**To do:** Print the first line of the material below and each line after it, exactly as written, ending with the line that contains "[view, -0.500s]".

[[ Information provided open ]]

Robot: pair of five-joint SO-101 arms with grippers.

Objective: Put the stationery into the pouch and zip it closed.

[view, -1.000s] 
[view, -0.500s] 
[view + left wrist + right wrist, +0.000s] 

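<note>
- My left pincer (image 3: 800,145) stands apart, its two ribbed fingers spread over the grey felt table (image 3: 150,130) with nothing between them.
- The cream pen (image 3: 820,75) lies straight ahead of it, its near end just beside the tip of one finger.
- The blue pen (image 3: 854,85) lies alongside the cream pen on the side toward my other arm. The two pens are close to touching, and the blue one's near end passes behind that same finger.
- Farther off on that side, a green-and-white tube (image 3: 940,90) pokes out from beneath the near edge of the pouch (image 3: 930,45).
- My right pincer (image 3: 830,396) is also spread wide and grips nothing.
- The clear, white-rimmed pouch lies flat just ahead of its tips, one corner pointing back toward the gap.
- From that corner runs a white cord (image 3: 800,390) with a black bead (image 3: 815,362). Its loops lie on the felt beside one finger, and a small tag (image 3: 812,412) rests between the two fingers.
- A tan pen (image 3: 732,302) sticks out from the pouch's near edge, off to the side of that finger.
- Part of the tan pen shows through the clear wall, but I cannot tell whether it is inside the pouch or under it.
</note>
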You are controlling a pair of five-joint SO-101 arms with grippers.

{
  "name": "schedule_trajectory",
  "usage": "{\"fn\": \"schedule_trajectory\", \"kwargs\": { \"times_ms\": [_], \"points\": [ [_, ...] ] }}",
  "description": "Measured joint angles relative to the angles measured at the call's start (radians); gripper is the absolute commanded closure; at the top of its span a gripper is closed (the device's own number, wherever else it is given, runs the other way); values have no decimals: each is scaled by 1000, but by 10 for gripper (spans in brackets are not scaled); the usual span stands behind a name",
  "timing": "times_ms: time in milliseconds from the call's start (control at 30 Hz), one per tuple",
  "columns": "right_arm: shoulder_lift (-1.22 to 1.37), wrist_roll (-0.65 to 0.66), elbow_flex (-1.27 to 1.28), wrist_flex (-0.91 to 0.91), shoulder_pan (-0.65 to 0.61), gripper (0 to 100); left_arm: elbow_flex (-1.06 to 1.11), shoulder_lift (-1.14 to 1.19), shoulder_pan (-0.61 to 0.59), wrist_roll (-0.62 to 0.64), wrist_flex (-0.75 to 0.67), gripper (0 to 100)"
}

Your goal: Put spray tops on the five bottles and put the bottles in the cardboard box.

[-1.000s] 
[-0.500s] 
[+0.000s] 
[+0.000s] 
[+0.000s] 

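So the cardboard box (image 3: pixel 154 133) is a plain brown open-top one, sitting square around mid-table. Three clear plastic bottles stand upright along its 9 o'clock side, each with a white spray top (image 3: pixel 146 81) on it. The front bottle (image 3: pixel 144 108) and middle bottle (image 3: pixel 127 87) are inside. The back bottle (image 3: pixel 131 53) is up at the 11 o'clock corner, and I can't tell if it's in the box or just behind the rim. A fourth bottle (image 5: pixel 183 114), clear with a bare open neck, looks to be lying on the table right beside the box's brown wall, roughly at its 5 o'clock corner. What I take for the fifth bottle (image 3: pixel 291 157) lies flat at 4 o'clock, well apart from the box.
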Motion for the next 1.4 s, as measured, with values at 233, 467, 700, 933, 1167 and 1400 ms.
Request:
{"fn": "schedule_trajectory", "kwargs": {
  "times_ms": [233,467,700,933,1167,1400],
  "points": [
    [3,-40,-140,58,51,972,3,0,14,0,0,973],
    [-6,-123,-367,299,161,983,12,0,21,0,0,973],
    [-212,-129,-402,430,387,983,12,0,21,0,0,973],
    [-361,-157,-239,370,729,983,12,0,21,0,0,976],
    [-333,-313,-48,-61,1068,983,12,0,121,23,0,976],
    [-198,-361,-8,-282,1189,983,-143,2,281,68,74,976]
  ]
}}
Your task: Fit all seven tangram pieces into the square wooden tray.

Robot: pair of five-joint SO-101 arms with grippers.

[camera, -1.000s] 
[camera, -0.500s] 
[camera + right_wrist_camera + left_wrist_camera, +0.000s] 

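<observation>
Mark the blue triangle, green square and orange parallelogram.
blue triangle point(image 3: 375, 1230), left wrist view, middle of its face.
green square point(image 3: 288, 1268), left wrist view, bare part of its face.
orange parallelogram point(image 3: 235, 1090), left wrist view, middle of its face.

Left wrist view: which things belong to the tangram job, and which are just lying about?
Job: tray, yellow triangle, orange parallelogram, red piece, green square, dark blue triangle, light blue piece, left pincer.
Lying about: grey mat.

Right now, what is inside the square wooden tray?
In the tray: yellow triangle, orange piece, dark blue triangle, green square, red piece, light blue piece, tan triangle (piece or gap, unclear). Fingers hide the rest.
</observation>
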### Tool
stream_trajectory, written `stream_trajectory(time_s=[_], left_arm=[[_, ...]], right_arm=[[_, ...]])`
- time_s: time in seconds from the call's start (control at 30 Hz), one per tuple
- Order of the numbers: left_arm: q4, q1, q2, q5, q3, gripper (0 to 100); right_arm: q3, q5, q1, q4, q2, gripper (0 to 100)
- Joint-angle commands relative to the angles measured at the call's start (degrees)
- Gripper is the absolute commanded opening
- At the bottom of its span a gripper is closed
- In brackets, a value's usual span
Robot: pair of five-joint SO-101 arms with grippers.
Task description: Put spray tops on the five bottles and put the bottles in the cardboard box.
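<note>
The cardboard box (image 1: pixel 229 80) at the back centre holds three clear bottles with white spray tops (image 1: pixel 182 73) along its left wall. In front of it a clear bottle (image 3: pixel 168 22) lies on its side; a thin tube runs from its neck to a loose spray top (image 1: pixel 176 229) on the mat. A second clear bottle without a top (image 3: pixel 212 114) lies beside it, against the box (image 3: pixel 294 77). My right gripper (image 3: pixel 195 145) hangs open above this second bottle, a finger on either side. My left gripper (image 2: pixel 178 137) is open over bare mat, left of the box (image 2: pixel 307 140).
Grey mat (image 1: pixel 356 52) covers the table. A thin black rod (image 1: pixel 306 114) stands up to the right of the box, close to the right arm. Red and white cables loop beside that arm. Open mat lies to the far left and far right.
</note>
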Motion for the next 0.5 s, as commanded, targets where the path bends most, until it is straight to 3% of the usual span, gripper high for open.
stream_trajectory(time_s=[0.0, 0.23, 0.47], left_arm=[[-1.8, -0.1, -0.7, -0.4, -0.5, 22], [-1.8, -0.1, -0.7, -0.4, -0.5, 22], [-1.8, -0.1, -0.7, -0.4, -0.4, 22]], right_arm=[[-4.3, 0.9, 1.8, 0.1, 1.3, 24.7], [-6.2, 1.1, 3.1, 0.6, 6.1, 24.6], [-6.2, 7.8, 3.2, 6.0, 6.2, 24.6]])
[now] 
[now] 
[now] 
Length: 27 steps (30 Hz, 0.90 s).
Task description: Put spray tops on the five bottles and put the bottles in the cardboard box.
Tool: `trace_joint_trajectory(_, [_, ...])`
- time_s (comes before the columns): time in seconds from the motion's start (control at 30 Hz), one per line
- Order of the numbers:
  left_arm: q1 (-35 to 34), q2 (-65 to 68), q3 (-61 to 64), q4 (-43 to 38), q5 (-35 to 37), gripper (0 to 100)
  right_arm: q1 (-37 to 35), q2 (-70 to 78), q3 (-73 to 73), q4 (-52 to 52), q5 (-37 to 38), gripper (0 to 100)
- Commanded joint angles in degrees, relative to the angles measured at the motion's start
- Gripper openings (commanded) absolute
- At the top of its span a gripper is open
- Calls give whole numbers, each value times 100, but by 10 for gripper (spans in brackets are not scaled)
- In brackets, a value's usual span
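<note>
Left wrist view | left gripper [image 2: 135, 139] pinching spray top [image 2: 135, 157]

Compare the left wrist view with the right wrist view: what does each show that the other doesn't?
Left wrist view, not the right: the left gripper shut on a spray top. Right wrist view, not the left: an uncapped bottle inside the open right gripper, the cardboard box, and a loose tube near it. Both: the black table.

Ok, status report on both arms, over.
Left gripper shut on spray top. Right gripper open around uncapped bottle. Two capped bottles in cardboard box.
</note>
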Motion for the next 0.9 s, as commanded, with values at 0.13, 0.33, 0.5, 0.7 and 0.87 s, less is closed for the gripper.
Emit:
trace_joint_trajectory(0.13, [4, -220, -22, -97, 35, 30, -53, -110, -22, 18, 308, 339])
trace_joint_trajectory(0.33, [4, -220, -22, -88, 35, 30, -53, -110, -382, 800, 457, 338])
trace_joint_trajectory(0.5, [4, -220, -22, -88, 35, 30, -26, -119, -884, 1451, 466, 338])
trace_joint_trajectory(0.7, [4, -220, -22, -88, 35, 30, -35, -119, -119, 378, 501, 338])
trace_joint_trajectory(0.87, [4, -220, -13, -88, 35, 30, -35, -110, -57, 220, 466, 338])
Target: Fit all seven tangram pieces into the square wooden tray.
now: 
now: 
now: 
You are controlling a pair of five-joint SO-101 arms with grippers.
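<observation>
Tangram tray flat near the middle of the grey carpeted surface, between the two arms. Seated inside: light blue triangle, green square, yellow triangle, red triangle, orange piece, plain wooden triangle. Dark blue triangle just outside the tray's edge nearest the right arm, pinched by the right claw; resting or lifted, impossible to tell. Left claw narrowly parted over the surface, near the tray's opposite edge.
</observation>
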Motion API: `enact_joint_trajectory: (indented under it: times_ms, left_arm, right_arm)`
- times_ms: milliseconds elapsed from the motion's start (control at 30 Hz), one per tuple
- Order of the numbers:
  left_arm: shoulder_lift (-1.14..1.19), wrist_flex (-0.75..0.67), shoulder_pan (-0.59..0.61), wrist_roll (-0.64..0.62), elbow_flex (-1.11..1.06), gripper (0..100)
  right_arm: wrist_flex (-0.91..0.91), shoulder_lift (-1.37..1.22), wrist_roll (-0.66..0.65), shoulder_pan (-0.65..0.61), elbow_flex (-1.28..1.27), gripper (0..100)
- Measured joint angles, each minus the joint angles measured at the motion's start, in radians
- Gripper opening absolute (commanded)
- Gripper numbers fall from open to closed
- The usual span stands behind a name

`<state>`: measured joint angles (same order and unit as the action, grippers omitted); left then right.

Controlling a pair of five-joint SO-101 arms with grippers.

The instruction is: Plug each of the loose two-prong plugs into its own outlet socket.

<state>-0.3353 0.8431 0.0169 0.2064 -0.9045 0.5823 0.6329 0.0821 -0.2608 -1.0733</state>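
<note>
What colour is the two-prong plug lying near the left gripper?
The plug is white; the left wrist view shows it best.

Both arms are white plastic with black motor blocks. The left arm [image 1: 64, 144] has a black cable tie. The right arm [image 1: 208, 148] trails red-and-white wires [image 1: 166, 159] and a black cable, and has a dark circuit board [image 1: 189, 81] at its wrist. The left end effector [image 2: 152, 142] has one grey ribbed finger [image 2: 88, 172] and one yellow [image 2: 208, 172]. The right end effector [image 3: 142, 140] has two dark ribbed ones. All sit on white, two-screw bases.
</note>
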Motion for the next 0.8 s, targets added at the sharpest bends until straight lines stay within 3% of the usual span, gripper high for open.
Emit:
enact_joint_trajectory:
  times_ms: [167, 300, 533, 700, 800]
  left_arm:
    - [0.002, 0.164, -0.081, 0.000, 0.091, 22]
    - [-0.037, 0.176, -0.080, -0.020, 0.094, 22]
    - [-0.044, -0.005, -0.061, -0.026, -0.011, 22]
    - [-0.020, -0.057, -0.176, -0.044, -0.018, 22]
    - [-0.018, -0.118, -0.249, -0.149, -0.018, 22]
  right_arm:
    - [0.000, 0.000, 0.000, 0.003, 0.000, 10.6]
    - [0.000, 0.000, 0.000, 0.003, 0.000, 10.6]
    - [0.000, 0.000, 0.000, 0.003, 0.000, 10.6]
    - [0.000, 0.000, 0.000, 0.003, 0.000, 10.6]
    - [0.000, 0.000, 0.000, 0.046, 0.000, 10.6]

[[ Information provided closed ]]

**Output of the exercise:**
Robot: pair of five-joint SO-101 arms with grippers.

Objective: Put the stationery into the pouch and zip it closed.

[view, -1.000s] 
[view, -0.500s] 

The output given here is complete.